Colossi of Memnon (by Walwyn)

The only remains of the mortuary temple built by Amenhotep III. These statues are made from carved blocks of quartzite sandstone quarried at Gebel es-Silsila. The statues stand 19.5 metres high, and each weighs one thousand ton. They date from the 14th century B.C, and depict Amenhotep III sat on his throne, and wearing the Nemes, or royal headdress, with the divine cobra protecting his forehead.

An earthquake in 27BC created a collapse of the northern statue after which it was heard to “sing” every morning at dawn: a light moaning or whistling, probably caused by rising temperatures and the evaporation of dew inside the porous rock.

Colossi of Memnon (by Walwyn) Colossi of Memnon (by Walwyn) Colossi of Memnon (by Walwyn)

The legend grew that the statues were that of King Memnon.
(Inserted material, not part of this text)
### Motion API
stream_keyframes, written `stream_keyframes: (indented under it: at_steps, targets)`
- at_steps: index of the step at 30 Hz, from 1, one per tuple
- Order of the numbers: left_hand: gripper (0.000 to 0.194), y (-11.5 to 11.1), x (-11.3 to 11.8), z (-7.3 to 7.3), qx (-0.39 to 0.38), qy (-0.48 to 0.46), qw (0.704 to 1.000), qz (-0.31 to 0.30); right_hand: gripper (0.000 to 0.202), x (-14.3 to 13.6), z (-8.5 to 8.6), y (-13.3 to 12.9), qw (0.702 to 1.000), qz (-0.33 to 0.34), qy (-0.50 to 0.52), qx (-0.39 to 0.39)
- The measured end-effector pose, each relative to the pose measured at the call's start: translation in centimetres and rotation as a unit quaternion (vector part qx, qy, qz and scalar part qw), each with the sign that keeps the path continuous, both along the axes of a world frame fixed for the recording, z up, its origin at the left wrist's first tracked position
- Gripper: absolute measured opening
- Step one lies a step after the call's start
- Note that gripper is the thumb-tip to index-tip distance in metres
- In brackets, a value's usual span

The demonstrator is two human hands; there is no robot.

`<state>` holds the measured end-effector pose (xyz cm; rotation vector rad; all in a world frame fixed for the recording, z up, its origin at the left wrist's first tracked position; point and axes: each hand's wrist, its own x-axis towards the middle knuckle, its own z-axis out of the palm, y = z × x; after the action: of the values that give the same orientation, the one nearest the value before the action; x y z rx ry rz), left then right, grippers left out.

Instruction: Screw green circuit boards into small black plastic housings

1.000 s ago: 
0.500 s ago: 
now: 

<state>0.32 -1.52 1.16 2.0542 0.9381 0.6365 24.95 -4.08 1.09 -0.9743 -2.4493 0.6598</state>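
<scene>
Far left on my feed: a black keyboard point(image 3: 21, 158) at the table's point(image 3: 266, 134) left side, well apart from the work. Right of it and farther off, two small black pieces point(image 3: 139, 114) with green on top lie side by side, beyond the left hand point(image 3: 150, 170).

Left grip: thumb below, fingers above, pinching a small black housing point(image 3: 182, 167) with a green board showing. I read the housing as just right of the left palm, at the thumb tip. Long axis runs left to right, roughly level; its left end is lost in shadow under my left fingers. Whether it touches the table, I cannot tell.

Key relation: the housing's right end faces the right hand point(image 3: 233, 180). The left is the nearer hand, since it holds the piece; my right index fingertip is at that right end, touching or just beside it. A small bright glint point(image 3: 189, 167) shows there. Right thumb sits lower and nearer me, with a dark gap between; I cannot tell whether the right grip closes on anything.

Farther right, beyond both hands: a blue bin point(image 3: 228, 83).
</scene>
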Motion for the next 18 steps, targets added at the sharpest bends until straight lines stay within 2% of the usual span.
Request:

He was said to have been a King of Ethiopia, and son of the goddess Eos, who had been slain by Achilles during the Trojan War. The sound was said to be Memnon greeting his mother Eos, who responded by weeping over the tragic death of her son. The Roman Emperor Septemius Severus (193-212 A.D), after which the whistling stop.

In the mid C19 the statues were surrounded by water when the Nile flooded each year.

There are two shorter figures are carved into the front throne alongside his legs: these are his wife Tiy and mother Mutemwiya.